- **Aim of the exercise**:
When you reach the line with "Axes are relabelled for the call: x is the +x" in the data below, begin printing lines exactly, and stop once the line with "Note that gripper" has been printed.

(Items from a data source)
Segment Open
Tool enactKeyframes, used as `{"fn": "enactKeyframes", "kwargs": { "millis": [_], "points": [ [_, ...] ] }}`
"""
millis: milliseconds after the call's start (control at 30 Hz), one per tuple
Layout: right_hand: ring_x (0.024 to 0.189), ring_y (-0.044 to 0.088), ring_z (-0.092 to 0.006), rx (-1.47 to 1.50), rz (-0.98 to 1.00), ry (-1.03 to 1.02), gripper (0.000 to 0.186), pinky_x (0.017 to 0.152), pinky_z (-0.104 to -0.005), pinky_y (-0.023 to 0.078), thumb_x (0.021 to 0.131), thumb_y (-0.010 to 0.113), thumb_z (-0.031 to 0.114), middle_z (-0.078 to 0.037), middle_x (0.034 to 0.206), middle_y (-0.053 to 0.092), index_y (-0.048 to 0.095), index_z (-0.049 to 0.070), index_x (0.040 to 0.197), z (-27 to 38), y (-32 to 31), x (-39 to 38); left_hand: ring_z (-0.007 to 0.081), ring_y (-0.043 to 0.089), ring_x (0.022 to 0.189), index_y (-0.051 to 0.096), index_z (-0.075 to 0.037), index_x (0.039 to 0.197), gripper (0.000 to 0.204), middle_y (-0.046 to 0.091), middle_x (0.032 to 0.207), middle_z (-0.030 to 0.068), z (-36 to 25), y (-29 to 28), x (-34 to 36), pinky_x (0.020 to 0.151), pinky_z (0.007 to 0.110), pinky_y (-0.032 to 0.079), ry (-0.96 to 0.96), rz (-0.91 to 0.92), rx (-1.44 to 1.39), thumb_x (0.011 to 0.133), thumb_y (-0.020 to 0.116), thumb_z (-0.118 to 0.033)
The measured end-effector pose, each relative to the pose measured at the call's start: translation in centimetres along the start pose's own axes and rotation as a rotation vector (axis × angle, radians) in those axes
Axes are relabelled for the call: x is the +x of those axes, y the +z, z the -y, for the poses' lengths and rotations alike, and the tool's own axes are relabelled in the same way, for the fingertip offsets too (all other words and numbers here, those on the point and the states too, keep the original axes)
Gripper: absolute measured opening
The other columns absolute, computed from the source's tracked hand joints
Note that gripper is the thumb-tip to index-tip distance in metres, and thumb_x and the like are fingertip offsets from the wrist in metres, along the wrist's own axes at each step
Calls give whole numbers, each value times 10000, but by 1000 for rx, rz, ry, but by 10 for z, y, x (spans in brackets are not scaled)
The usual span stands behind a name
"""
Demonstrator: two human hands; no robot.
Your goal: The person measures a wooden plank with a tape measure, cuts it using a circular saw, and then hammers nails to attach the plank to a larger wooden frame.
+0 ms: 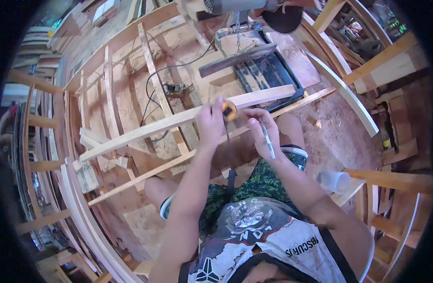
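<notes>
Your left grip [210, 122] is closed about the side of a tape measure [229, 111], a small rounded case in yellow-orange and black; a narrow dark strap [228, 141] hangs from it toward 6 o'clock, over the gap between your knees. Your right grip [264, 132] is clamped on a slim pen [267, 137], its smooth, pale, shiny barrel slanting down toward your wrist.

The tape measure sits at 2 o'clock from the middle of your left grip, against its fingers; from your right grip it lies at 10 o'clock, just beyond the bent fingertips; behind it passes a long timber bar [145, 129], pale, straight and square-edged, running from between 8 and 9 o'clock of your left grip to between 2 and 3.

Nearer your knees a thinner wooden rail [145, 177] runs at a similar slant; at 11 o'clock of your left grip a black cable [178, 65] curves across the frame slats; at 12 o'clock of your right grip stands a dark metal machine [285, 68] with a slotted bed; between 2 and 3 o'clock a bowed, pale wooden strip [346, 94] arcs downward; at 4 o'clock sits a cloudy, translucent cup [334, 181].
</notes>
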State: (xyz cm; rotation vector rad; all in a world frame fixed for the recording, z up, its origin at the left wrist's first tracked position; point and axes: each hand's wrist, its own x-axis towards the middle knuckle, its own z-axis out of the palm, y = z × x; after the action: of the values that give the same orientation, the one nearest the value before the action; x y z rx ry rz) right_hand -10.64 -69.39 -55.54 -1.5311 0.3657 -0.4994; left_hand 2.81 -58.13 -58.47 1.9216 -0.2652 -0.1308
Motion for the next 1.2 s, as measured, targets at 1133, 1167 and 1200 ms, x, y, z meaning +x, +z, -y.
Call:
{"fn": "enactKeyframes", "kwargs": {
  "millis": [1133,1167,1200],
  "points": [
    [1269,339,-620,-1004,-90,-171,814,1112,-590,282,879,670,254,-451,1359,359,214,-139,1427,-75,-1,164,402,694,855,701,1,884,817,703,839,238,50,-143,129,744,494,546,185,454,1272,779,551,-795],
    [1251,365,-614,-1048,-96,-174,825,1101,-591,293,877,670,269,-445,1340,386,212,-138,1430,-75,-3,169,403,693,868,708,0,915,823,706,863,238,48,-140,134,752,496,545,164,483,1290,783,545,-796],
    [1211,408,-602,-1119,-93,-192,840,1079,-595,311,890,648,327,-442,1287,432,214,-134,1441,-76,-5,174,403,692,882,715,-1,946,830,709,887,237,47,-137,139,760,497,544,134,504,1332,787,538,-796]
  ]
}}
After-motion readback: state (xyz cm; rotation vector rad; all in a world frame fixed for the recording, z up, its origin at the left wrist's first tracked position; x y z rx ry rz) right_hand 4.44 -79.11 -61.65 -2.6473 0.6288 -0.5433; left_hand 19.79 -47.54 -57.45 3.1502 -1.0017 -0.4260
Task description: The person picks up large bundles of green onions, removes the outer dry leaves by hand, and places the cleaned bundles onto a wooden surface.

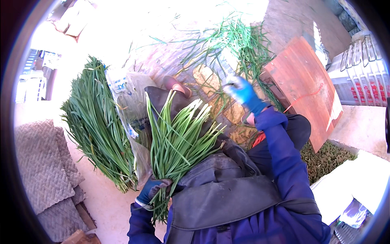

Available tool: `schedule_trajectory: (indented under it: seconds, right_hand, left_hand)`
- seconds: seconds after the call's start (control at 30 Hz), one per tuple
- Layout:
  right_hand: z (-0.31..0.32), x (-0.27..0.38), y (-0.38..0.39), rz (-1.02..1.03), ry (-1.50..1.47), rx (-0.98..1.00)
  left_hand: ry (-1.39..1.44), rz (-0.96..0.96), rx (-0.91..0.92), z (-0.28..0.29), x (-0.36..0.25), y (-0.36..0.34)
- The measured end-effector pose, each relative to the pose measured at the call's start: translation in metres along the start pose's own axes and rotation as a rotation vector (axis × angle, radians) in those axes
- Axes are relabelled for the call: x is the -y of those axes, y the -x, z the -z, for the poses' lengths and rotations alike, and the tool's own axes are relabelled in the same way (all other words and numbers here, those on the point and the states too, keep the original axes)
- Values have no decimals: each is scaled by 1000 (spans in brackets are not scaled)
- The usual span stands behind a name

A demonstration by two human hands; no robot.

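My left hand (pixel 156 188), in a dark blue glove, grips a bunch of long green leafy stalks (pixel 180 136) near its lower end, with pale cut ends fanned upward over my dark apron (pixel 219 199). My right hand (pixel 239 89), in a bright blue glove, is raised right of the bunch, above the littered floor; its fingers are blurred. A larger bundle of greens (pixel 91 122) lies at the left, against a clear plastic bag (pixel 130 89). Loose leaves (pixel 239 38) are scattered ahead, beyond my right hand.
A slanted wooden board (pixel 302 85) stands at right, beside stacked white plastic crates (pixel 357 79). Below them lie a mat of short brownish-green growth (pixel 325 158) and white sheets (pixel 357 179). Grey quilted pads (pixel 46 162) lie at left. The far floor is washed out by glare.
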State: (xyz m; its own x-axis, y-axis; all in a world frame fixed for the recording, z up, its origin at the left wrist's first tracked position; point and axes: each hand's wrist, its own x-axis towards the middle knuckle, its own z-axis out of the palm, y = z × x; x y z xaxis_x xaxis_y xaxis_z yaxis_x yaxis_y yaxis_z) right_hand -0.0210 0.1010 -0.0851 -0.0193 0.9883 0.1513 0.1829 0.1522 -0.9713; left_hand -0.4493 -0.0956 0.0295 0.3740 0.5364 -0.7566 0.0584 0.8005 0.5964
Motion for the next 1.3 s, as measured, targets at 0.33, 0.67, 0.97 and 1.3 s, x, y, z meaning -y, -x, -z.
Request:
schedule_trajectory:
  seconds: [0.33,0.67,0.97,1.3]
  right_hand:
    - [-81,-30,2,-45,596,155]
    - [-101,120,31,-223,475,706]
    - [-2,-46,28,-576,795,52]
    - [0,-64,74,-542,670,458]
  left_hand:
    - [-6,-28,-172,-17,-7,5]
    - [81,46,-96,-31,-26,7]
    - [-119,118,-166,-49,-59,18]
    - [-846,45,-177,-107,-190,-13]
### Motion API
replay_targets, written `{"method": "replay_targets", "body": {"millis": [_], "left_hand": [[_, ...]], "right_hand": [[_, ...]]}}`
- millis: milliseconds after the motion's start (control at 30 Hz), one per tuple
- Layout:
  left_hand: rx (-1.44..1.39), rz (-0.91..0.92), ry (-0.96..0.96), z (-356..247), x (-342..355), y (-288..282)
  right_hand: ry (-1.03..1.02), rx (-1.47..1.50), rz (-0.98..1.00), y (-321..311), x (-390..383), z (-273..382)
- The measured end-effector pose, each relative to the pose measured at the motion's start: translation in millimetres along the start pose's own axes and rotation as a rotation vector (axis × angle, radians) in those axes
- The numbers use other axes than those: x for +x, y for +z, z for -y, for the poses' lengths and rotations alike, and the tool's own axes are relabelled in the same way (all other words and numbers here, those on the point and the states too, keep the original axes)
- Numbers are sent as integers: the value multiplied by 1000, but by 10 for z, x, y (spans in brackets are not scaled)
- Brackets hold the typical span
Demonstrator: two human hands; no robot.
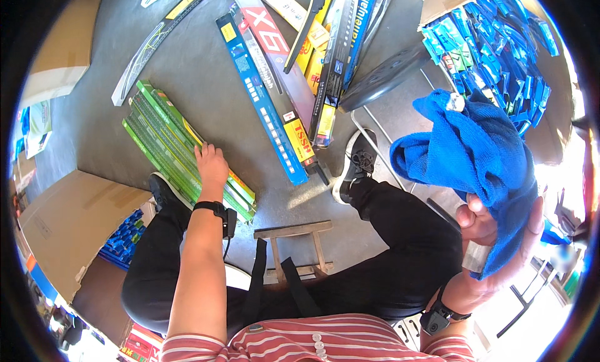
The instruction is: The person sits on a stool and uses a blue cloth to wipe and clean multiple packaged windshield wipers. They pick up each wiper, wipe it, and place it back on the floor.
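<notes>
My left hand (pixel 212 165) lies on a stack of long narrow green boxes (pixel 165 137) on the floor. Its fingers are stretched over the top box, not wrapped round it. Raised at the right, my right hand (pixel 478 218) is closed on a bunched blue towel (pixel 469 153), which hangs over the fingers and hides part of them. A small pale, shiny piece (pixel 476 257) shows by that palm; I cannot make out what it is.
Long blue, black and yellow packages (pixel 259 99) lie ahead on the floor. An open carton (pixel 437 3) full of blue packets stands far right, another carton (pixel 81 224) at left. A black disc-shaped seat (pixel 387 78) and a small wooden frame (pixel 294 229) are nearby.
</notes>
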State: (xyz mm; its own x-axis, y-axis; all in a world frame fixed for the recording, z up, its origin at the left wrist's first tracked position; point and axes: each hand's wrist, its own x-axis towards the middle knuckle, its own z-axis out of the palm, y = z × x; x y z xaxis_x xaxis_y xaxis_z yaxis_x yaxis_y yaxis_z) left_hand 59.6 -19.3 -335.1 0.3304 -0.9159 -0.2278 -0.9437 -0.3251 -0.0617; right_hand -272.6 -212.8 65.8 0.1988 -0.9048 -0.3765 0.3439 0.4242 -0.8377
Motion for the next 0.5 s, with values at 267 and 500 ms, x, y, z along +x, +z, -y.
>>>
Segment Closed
- **Exercise output**:
Axes are relabelled for the call: x is the +x of those axes, y the +z, z the -y, for the poses' lengths and rotations alike, and the tool's own axes are relabelled in the same way, for the fingertip offsets too (all other words and numbers here, those on the point and the states too, keep the original axes)
Gripper: absolute measured opening
The other columns absolute, computed from the source's tracked hand joints
Note that gripper is the thumb-tip to index-tip distance in metres, and thumb_x and the like are fingertip offsets from the wrist in metres, along the wrist's own axes at each step

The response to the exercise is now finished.